DAYTON, Ohio — The B-52 was born in a Dayton hotel room in 1948 when Boeing engineers put together a balsa-wood model of the proposed bomber for officials at nearby Wright-Patterson Air Force Base.
Seventy B-52s remain active in the Air Force's aging fleet. And with relatively few warplanes in production, the Air Force is scrambling to extend the lives of its fighters, bombers and tankers.
"The B-52 Stratofortress traces its origins to the late 1940s, yet it's going to be flying until the early 2040s," said Loren Thompson, a defense analyst with the conservative Lexington Institute based in Arlington, Va. "That's nearly a century, and it tells you how unrealistic our current plans are for maintaining air power. We're basically flying into the 21st century with some very old technology."
The last B-52 was built in 1962. KC-135 tanker planes are also nearly 40 years old. The average age of all Air Force aircraft is 21.2 years. The only new aircraft coming off assembly lines are C-17 cargo planes and a few F-15 and F-16 fighters. The Air Force is hoping to begin production of the new F-22 fighter soon.
Thompson said that during the Clinton administration, the procurement share of the defense budget remained consistently below 20% for the first time since the 1930s.
"What that means is we didn't buy very many new aircraft," he said. "All sorts of things were stretched, delayed, cut back or canceled."
In the presidential campaign, George W. Bush and his running mate, former Defense Secretary Dick Cheney, have accused Clinton and Vice President Al Gore of depleting military power. The Democrats respond that America still has the world's best-equipped fighting force and that money must be spent developing agility to deal with new kinds of threats.
Christopher Hellman, senior analyst with the Center for Defense Information, a watchdog group in Washington, said that while the fleet is aging, it remains capable.
For example, the B-52's mission has changed, he said. It is now used to launch cruise missiles far from enemy targets and does not have to be fast or stealthy.

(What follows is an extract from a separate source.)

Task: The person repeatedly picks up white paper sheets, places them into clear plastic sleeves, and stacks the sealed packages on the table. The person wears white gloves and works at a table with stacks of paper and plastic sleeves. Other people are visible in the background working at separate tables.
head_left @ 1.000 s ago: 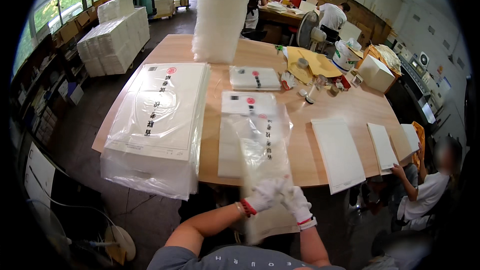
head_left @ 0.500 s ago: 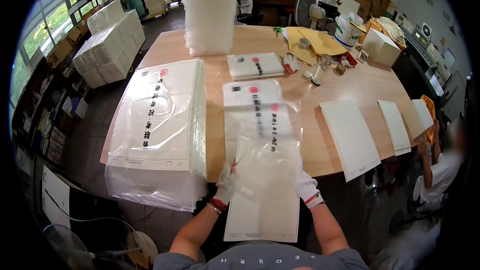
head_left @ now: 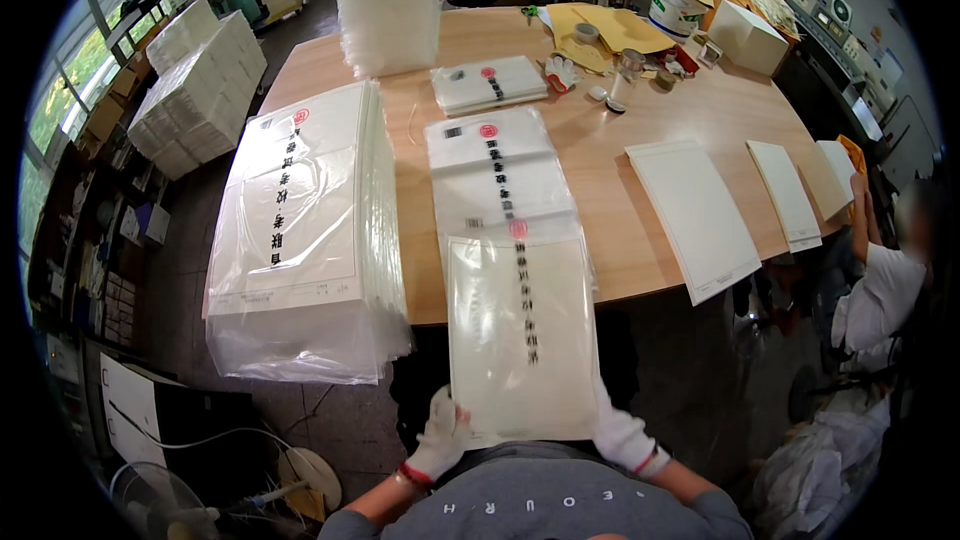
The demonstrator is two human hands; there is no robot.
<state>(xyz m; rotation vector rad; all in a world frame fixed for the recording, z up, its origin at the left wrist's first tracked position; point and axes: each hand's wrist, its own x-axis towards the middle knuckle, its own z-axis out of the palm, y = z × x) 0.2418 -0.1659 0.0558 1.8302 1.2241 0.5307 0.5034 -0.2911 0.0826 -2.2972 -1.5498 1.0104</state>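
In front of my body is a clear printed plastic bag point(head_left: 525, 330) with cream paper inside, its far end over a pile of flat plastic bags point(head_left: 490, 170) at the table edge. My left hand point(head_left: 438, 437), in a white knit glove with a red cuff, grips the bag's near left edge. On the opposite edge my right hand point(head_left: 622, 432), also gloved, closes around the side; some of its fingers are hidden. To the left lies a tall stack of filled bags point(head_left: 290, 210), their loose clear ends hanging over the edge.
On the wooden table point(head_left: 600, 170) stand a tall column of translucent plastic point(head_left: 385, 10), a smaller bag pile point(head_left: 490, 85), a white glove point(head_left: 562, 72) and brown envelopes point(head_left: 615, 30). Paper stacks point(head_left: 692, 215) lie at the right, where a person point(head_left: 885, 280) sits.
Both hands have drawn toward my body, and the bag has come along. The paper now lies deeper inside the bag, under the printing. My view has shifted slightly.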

Hellman also said the Air Force has about 90 B-1 bombers and 21 B-2 stealth bombers, and that bombs are also launched by F-15 and F-117 fighter jets. The problem-plagued B-1, which dates to the 1980s, was intended to replace the B-52.
Thompson said the United States has used its warplanes intensively in recent years, in the Balkans for example, making repairs and maintenance a "money drain."
"One of the reasons why we can't buy new aircraft is because it costs more and more and more to keep the old ones flying," he said. "And it's a little hard to get spare parts for an aircraft that hasn't been built for 30 years."
Thompson predicted that the problem will either result in the United States losing a war or scaling back on its military commitments overseas.
In congressional debates over new aircraft, local interests can be more important than party lines. The presidential campaign highlighted how the B-2, which Gore voted for as a senator from Tennessee, was opposed by former Sen. Bill Bradley (D-N.J.) and Rep. John Kasich (R-Ohio) and attacked as pork barrel spending by Sen. John McCain (R-Ariz)..
Two southwest Ohio congressmen, Democrat Tony Hall and Republican David Hobson helped insert more money in this year's defense budget to maintain aging aircraft. The Aeronautical Systems Center at Wright-Patterson is at the forefront of research into aircraft longevity.
The center's aging-systems office was created four years ago and has grown from investigating ways to prolong the lives of aircraft bodies to trying to stretch the longevity of avionics, landing gear, wiring and other systems.
Its $4.9-million budget this year is expected to grow to $25.7 million next year, thanks to the boost from Congress and transfer of some funds from work at other locations.
"We've been charged with looking at the entire aircraft now. We basically see this as being a growth industry," said Debbie Bailey, chief engineer at the office.
The center developed ways of using ultrasonic scanners to check for cracks and corrosion in the wings without removing fasteners and sheet metal. There are new compounds to inhibit rust, longer-lasting coatings and new bonding materials to repair metal.
"Instead of having to rivet a metallic patch on, you can glue a composite patch," Bailey said.
"We can find more stuff earlier and fix it while it's relatively cheaper," said David Campbell, a mechanical engineer who uses the new techniques at Tinker Air Force Base in Oklahoma. "The inspection times are going way down."